If a line in the data below includes the string "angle", please return a copy of it.

Saved entries:
_ _ _ _ _

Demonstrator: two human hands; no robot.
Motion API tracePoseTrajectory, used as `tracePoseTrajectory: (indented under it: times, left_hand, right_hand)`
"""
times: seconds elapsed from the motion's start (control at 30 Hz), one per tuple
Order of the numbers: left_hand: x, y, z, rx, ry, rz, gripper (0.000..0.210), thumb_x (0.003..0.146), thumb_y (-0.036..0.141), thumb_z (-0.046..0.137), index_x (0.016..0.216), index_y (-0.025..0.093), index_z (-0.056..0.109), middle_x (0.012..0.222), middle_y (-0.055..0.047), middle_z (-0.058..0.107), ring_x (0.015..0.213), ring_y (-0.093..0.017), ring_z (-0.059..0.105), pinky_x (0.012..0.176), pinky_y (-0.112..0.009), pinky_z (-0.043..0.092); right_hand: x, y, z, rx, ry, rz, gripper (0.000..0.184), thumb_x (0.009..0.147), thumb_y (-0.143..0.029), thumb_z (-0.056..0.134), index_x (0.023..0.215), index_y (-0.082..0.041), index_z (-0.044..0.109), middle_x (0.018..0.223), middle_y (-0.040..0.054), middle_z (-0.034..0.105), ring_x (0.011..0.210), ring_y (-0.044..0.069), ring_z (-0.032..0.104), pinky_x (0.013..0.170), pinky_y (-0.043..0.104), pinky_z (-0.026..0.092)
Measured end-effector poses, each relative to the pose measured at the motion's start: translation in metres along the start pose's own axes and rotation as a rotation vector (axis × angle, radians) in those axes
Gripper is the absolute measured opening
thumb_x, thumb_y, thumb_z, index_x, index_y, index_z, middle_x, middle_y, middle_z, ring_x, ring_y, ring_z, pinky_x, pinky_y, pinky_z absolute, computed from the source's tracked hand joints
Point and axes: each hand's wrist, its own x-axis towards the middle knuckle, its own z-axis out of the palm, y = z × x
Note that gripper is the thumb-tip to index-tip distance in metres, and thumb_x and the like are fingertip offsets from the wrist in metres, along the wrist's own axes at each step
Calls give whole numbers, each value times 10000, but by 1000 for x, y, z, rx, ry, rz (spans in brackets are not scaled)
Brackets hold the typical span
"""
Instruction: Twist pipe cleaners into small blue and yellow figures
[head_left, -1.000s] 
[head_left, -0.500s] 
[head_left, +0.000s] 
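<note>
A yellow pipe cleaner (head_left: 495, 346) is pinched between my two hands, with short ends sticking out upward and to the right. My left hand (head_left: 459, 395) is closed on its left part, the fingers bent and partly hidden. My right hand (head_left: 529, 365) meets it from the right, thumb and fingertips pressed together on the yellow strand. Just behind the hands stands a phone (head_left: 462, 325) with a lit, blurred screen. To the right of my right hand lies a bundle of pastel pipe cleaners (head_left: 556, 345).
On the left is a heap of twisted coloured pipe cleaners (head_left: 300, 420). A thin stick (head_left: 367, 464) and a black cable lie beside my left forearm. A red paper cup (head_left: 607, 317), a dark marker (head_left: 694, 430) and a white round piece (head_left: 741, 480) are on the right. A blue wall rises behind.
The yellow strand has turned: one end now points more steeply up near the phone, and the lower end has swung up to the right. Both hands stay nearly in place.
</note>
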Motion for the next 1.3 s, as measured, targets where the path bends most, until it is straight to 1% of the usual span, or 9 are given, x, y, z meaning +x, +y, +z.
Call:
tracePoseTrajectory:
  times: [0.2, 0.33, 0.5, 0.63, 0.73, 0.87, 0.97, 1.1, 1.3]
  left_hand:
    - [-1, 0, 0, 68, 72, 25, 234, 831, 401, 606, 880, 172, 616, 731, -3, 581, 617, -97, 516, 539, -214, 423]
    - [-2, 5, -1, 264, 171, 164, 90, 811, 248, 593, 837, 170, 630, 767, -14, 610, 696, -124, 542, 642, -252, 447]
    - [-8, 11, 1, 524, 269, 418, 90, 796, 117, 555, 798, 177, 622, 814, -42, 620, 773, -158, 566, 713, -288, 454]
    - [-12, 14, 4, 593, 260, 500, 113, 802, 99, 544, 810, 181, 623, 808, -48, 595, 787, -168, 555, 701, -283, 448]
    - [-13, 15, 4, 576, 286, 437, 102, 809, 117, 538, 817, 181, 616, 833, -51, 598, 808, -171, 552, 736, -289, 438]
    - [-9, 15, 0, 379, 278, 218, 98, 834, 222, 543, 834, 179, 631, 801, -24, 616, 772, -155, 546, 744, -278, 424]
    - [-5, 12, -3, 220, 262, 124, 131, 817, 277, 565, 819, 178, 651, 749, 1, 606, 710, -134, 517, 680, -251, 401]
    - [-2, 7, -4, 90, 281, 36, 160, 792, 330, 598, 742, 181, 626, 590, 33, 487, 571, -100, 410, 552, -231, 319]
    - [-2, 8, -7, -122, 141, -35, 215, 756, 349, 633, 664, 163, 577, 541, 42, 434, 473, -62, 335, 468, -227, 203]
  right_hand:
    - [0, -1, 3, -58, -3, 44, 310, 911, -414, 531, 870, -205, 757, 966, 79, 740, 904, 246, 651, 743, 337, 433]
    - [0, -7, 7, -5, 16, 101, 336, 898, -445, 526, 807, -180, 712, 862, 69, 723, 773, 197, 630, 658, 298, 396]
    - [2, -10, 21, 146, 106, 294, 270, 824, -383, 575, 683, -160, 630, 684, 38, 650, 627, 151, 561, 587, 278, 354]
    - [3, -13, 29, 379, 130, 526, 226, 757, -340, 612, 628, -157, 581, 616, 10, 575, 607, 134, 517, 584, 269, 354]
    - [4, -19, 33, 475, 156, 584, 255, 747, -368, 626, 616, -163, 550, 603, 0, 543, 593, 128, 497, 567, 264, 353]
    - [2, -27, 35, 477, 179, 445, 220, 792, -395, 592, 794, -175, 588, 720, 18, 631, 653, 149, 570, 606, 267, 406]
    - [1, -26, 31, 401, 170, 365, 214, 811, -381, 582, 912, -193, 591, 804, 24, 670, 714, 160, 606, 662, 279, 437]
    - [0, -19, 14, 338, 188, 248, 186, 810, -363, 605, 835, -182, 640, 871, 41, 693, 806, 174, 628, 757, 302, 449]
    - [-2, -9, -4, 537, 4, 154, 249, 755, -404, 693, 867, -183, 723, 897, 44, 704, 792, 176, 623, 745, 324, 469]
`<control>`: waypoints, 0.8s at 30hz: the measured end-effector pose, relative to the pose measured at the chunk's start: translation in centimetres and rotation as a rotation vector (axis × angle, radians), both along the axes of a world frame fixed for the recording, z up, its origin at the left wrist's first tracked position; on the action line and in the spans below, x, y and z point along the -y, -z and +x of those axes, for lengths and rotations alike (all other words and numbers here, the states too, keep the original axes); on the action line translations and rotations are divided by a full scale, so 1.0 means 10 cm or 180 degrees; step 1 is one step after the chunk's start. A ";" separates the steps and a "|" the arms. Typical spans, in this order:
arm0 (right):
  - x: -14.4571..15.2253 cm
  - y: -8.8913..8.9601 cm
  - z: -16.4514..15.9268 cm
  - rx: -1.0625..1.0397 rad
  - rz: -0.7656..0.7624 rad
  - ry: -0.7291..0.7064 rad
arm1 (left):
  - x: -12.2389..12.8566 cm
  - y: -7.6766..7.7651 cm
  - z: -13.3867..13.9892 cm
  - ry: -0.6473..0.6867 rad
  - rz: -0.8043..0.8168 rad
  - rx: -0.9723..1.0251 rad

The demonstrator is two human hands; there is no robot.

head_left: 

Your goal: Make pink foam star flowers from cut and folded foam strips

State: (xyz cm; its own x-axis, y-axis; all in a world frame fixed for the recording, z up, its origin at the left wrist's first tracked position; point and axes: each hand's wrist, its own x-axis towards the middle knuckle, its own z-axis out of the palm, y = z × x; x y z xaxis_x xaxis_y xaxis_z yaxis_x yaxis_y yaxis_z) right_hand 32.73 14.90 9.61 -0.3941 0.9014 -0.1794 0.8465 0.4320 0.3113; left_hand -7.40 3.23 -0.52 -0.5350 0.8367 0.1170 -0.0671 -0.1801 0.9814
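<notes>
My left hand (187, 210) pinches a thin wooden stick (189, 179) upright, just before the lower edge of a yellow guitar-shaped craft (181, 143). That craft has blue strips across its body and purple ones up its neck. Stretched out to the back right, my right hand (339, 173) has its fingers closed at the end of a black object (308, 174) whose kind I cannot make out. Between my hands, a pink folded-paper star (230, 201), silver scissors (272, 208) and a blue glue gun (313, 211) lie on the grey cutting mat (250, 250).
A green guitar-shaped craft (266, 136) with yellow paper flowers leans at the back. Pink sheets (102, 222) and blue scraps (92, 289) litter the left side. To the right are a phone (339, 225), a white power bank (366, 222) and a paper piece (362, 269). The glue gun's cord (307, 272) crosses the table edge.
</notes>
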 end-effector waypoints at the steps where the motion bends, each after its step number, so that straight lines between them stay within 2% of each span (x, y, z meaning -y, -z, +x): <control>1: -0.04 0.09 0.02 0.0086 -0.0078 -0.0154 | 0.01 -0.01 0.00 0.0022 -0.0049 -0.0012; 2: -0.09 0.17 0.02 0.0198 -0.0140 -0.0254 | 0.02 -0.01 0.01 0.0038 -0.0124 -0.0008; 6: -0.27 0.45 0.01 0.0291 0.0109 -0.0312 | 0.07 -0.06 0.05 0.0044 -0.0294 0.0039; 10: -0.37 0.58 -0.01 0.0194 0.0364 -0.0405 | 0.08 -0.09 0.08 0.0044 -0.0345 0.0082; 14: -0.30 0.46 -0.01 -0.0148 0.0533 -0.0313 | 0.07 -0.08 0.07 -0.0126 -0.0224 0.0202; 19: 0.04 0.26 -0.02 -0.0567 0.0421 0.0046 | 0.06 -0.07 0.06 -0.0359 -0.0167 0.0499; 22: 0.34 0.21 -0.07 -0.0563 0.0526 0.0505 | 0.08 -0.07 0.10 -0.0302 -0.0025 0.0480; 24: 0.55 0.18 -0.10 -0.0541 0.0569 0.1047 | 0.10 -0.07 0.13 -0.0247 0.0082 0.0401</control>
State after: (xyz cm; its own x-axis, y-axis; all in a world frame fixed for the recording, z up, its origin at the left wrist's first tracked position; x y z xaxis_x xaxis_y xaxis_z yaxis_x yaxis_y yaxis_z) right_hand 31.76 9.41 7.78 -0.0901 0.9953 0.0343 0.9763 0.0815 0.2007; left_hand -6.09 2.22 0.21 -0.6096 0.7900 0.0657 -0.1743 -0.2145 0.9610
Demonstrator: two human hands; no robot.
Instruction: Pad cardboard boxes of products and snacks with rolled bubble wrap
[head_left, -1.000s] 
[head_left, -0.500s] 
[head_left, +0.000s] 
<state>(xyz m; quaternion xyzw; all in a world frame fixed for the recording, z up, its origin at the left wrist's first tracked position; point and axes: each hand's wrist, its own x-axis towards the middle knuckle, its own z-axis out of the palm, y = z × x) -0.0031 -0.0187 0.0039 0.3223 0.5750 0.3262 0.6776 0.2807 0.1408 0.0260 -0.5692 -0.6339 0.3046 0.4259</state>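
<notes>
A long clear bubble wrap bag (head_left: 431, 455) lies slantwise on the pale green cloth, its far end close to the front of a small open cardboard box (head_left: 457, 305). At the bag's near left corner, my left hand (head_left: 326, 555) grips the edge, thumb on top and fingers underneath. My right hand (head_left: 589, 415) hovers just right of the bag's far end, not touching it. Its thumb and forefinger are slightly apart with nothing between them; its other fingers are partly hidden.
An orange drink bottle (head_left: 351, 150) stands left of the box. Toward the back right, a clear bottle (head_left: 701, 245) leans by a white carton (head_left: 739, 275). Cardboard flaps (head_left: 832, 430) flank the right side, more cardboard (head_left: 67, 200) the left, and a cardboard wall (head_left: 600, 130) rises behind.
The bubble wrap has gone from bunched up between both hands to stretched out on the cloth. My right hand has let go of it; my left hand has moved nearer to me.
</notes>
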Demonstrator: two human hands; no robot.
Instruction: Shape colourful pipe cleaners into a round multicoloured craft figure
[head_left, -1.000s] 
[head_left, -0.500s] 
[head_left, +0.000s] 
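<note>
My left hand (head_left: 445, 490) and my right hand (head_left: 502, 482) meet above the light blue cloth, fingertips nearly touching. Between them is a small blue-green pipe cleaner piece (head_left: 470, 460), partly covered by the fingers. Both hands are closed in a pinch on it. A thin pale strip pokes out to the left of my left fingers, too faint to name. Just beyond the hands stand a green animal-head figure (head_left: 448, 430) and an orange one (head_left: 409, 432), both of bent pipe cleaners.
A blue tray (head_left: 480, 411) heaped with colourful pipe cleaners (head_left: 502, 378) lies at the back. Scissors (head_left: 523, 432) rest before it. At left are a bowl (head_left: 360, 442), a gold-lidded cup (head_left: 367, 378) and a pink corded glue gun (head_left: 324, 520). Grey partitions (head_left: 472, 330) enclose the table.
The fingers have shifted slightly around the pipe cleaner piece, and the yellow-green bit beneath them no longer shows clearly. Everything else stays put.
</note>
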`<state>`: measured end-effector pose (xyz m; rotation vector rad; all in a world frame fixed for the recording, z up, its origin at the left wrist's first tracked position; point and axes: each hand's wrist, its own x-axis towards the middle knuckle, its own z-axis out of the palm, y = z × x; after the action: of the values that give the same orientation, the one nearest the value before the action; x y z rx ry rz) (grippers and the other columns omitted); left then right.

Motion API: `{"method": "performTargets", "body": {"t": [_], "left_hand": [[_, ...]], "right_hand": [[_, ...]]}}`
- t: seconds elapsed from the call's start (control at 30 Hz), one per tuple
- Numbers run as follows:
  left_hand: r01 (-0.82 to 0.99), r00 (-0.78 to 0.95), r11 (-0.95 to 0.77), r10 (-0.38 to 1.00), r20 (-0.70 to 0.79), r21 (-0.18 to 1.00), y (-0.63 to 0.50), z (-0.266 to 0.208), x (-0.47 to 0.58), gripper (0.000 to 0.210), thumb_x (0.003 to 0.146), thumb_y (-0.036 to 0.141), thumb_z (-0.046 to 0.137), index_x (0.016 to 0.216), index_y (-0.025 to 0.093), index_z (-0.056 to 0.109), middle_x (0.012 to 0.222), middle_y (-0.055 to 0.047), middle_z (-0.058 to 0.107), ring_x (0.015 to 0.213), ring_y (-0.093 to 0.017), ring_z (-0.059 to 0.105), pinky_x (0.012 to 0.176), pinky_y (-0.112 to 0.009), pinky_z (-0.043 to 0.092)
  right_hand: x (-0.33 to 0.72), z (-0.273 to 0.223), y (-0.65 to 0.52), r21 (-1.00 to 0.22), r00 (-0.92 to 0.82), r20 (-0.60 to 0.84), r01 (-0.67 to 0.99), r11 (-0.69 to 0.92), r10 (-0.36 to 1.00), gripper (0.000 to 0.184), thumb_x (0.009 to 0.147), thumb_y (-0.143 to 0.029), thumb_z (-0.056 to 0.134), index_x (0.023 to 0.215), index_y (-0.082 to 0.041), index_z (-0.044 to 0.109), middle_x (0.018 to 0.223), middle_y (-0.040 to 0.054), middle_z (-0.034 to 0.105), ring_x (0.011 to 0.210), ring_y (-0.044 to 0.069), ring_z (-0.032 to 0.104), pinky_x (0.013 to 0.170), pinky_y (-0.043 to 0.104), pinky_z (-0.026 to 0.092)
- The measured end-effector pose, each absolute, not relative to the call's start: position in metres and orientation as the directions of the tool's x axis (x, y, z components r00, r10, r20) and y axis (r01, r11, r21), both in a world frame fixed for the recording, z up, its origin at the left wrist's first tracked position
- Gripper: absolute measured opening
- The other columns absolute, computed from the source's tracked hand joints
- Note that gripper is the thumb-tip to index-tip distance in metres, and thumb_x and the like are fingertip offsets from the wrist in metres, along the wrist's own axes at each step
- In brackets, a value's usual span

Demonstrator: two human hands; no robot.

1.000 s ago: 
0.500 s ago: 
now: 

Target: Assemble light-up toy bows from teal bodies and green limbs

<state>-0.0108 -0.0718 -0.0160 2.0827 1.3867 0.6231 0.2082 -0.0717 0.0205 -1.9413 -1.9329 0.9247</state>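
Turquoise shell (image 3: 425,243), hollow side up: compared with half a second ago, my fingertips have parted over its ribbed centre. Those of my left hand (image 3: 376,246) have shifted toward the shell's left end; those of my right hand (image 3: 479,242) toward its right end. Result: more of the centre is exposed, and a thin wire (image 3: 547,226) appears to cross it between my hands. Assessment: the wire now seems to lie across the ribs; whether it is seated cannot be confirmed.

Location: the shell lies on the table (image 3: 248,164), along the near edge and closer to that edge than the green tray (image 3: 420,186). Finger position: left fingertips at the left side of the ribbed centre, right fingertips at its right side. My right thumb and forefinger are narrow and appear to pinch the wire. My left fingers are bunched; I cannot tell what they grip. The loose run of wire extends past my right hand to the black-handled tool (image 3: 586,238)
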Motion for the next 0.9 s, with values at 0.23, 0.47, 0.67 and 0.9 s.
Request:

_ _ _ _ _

■ Reply
Measured end-effector poses, each relative to the pose measured at the motion's start: translation in metres along the start pose's own axes and rotation as a rotation vector (axis × angle, radians) in those axes
`<control>`: waypoints, 0.8s at 30hz: the measured end-effector pose, relative to the pose measured at the chunk's start: translation in centimetres and rotation as a rotation vector (axis × angle, radians), both along the axes of a world frame fixed for the recording, z up, its origin at the left wrist's first tracked position; on the action line and in the spans below, x, y and z point along the -y, -z and +x of those axes, for lengths and rotations alike (all other words and numbers here, the states too, keep the original axes); on the action line translations and rotations are divided by a full scale, so 1.0 means 10 cm or 180 degrees; step 1 is one step after the chunk's start. A ";" separates the steps and a "|" the arms. Typical spans, in this order:

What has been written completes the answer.